Non-Reversible Laytime

What it does

Non-reversible laytime keeps the loading allowance and the discharging allowance in separate accounts. The time used at the load port is assessed against the load allowance, and the time used at the discharge port against the discharge allowance, with no pooling between them. A saving at one port stays at that port and cannot be carried across to cover an overrun at the other end of the voyage.

This is the position that applies whenever the charter does not make laytime reversible, and in many standard forms it is the default. Because each operation stands alone, demurrage can arise at the discharge port even where the load port was completed well within time, since the unused load hours are simply lost rather than added to a common pool the charterer could draw on later.

Commercial effect

Separate accounting works in the owner's favour, because it maximises the occasions on which delay produces demurrage.
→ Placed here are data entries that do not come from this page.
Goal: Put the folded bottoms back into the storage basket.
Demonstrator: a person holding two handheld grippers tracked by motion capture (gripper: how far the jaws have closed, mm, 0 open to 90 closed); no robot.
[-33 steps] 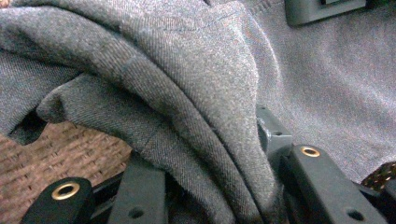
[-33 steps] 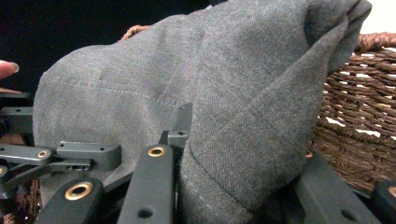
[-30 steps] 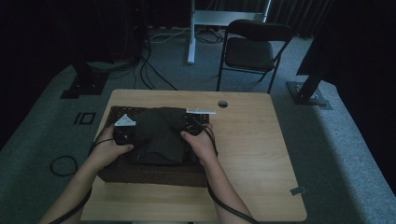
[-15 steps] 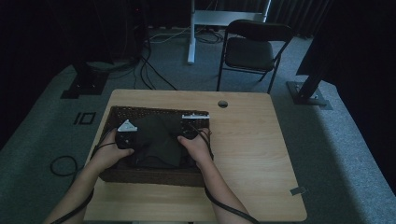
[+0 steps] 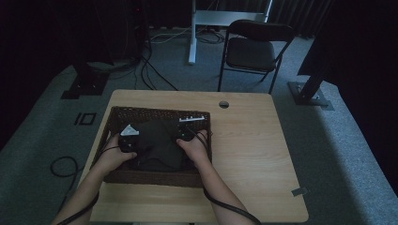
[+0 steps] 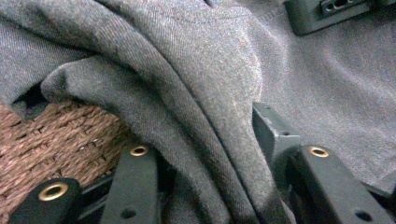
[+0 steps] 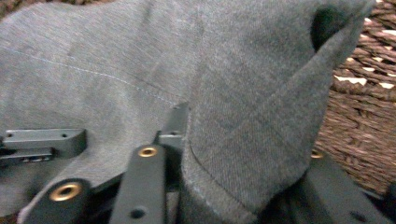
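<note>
Both grippers are sitting low inside the wicker basket (image 5: 159,177) in the high view, the left gripper (image 5: 127,142) at one side of the dark grey cloth (image 5: 157,145) and the right gripper (image 5: 185,136) at the other, each wrapped by a hand. The cloth is lying bunched in the basket, which is resting on the wooden table (image 5: 253,154).

Looking along the left gripper (image 6: 210,186) in its own view, a thick fold of the cloth (image 6: 196,93) is running down between the two black jaws, which have just been opening a little; the fold is sitting in the gap, and the pads appear to be easing off it rather than pinching hard. Basket weave (image 6: 60,140) is showing beneath it.

In the right gripper view, the right gripper (image 7: 224,186) is likewise straddling a folded edge of the cloth (image 7: 252,116), its jaws having just been parting slightly, with weave (image 7: 359,116) alongside.

To finish this step cleanly, I would judge that both jaws should be opening fully before lifting, so no fold is being dragged back up.

Jaw tips are being covered by fabric in both gripper views, so actual pad contact is hard to confirm, and the dim high view is blurring the cloth's outline.
</note>
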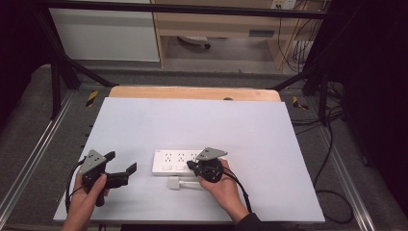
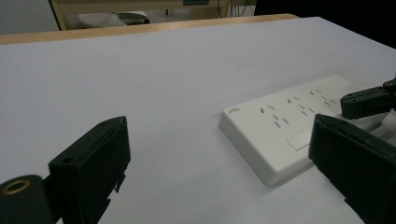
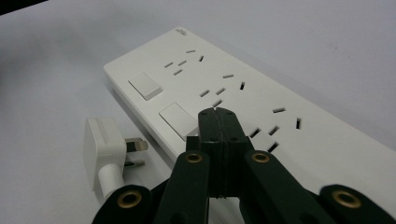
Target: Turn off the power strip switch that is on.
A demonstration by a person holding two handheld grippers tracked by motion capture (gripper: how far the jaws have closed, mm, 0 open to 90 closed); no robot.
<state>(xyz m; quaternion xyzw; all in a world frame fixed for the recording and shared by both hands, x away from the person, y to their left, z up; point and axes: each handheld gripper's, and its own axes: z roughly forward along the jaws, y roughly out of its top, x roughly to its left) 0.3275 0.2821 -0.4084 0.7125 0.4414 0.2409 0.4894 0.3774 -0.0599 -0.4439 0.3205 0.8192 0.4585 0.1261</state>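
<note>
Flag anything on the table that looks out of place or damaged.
Nothing looks damaged. The white plug lies loose on its side beside the power strip, prongs toward it, not plugged in. The strip sits flat.

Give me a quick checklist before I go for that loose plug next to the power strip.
1. Plug lying free on the table, prongs towards the power strip: ok.
2. Right tongs open for a grasp: not ok, jaws shut, over the strip.
3. Left tongs open and clear of the strip: ok.
4. Strip flat on the white table: ok.
5. Sockets nearest the plug free: ok.
6. Switches on or off: cannot tell.
</note>
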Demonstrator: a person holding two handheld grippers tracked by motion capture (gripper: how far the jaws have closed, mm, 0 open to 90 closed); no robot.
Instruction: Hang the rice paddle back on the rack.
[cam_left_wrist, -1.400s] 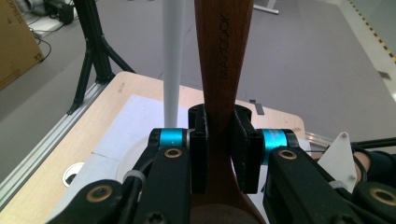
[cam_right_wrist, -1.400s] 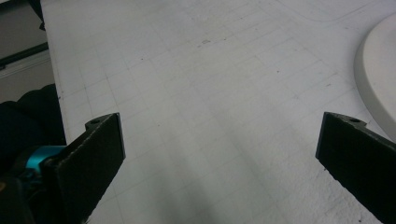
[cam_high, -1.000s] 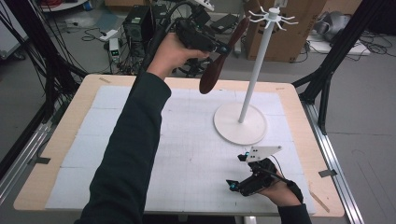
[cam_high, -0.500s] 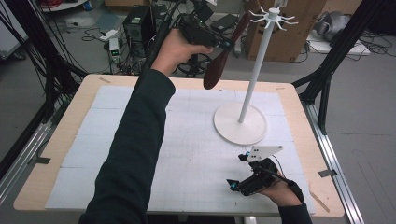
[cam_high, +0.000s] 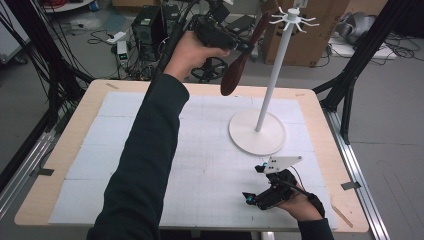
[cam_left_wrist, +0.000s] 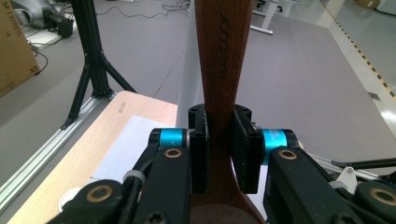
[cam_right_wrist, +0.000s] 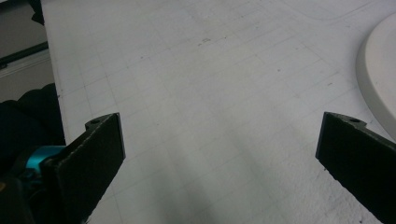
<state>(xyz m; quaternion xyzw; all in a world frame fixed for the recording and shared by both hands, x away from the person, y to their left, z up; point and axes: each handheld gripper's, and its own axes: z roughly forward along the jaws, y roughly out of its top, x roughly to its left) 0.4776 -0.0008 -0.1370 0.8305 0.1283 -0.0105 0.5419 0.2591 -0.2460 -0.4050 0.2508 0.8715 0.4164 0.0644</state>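
Note:
A dark wooden spoon marked MAXCOOK hangs high over the table's far side, head down and handle slanting up to the right. My left gripper is shut on its handle, both pads pressing the wood just above the head. The handle's tip is close to the hook ring of a white stand; whether they touch is unclear. My right gripper rests low on the white mat near the front right, jaws wide open with nothing between them.
The stand's round white base sits right of centre on the gridded mat; its edge lies just beyond my right gripper. Black frame legs stand past the table's right edge. Cables and boxes lie on the floor beyond.
My left gripper has carried the spoon a little to the right, toward the top of the stand. The right gripper has stayed put.

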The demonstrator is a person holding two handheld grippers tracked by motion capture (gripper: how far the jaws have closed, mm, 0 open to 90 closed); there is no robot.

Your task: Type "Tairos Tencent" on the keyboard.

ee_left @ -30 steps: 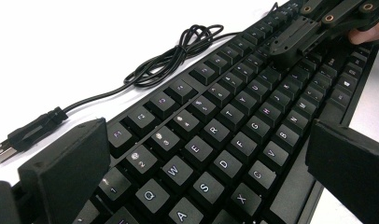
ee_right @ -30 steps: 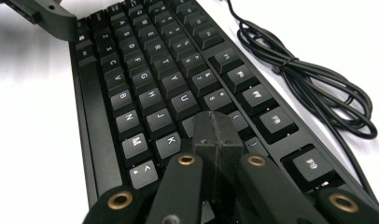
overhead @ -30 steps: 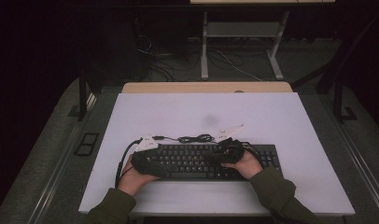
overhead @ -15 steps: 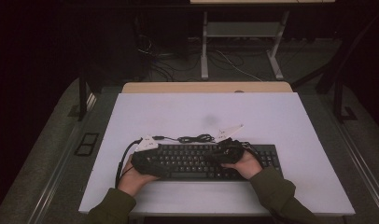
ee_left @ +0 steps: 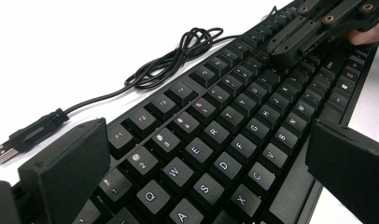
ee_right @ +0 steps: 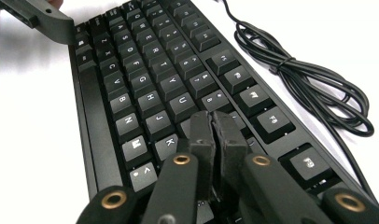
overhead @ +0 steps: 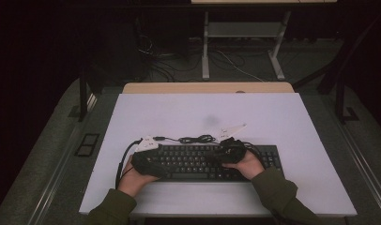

A charterer cannot lean on efficiency at one end to rescue a slow operation at the other, so any port that overruns its own allowance generates a charge regardless of how the rest of the voyage went, and the owner is paid for delay wherever it occurs.

For the charterer the effect is to remove the cushion that reversibility provides, exposing it to demurrage on the weaker leg of the voyage even when the overall time used was reasonable. The choice between reversible and non-reversible laytime is therefore a direct allocation of delay risk, and it is bargained alongside the length of the allowance and the demurrage and despatch rates.

Owner's perspective

The owner generally favours non-reversible laytime precisely because it prevents the charterer from offsetting a slow port against a fast one. Each allowance is a separate threshold, and crossing either one produces demurrage, so the owner has more opportunities to be compensated for the time the vessel spends beyond the free period at any single port in the rotation.

The owner wants the clause to state clearly that the allowances are separate and that unused time at one port is not transferable to the other. Where the charterer presses for reversibility, the owner treats the concession as part of the wider package, typically expecting something in return such as a shorter total allowance or a firmer freight rate to balance the risk it gives up.

Charterer's perspective

The charterer carries more risk under non-reversible laytime, because a delay at one port cannot be absorbed by speed at the other. It must therefore be confident that each allowance, taken on its own, is adequate for the operation at that port, including the weather, congestion, and shore delays it expects there, since a tight allowance at a slow port is a direct demurrage exposure.

Where the charterer cannot secure reversibility, it focuses on getting each separate allowance right and on building in the exceptions it needs at the more difficult port. It also checks the position against its sale or sub-charter terms, since a non-reversible structure can leave it paying demurrage on one leg with no matching recovery from its counterparties downstream.

Negotiation points

  • Whether the charter is genuinely non-reversible or whether reversibility can be secured for the voyage.
  • The adequacy of each separate allowance for the specific operation at each port.
  • The exceptions applying at the slower or more weather-exposed port, where the risk concentrates.
  • How the structure aligns with the charterer's onward sale or sub-charter laytime terms.

Common variations

  • Default non-reversible counting, with load and discharge settled independently.
  • A longer allowance at one port to reflect its slower equipment or congestion.
  • An option for the charterer to elect reversibility within a stated period.
  • Averaging as a partial alternative, netting the separate results against each other.

Charter party clause wordings vary between standard forms, riders and individual fixtures. This library explains the commercial concept, not your contract — always check the actual charter party you are working with. This is general information, not legal advice.